### Your objective
Copy out each line below exactly as written.

### Collected data
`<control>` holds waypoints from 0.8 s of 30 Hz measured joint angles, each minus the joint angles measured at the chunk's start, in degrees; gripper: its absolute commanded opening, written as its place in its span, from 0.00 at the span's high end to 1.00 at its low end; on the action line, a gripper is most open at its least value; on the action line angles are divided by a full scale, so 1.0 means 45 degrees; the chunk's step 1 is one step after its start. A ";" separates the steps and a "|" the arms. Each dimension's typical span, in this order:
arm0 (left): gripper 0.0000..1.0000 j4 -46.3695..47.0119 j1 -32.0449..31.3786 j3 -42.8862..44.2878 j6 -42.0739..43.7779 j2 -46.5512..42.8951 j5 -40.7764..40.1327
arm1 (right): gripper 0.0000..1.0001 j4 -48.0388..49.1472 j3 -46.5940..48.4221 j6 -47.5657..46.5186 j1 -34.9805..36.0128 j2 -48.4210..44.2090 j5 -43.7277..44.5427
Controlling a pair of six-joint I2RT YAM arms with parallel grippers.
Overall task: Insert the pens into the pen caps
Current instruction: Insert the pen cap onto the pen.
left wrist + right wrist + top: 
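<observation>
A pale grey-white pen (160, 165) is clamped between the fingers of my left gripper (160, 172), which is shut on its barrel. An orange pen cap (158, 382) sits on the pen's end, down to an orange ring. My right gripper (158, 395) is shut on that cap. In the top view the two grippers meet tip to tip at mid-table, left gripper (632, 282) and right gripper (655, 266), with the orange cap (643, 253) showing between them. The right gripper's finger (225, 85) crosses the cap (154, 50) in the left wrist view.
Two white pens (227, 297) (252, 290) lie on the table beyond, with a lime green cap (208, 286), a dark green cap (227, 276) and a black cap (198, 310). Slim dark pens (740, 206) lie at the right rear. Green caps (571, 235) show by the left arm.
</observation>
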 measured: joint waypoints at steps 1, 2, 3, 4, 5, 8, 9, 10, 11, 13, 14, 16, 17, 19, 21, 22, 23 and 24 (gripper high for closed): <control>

### Task output
`<control>` holds waypoints from 0.8 s of 30 Hz measured joint angles, each minus the joint angles measured at the chunk's start, in degrees; gripper: its absolute commanded opening, written as its place in its span, from 0.00 at the span's high end to 1.00 at its low end; on the action line, a gripper is most open at its least value; on the action line angles are divided by a full scale, so 1.0 means 45 degrees; the chunk's step 1 is one step after its start. A ";" separates the steps and a "|" the arms. Each dimension's typical span, in this order:
arm0 (left): gripper 0.0000..1.0000 j4 -46.3695..47.0119 j1 -32.0449..31.3786 j3 -42.8862..44.2878 j6 -42.0739..43.7779 j2 -46.5512..42.8951 j5 -40.7764..40.1327
arm1 (right): gripper 0.0000..1.0001 j4 -48.0388..49.1472 j3 -46.5940..48.4221 j6 -47.5657..46.5186 j1 -34.9805..36.0128 j2 -48.4210..44.2090 j5 -43.7277..44.5427
Controlling a pair of six-joint I2RT YAM arms with parallel grippers.
Overall task: Insert the pens into the pen caps
Current instruction: Insert the pen cap onto the pen.
left wrist + right wrist + top: 
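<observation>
A pale grey-white pen (160, 165) is clamped between the fingers of my left gripper (160, 172), which is shut on its barrel. An orange pen cap (158, 382) sits on the pen's end, down to an orange ring. My right gripper (158, 395) is shut on that cap. In the top view the two grippers meet tip to tip at mid-table, left gripper (632, 282) and right gripper (655, 266), with the orange cap (643, 253) showing between them. The right gripper's finger (225, 85) crosses the cap (154, 50) in the left wrist view.
Two white pens (227, 297) (252, 290) lie on the table beyond, with a lime green cap (208, 286), a dark green cap (227, 276) and a black cap (198, 310). Slim dark pens (740, 206) lie at the right rear. Green caps (571, 235) show by the left arm.
</observation>
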 measured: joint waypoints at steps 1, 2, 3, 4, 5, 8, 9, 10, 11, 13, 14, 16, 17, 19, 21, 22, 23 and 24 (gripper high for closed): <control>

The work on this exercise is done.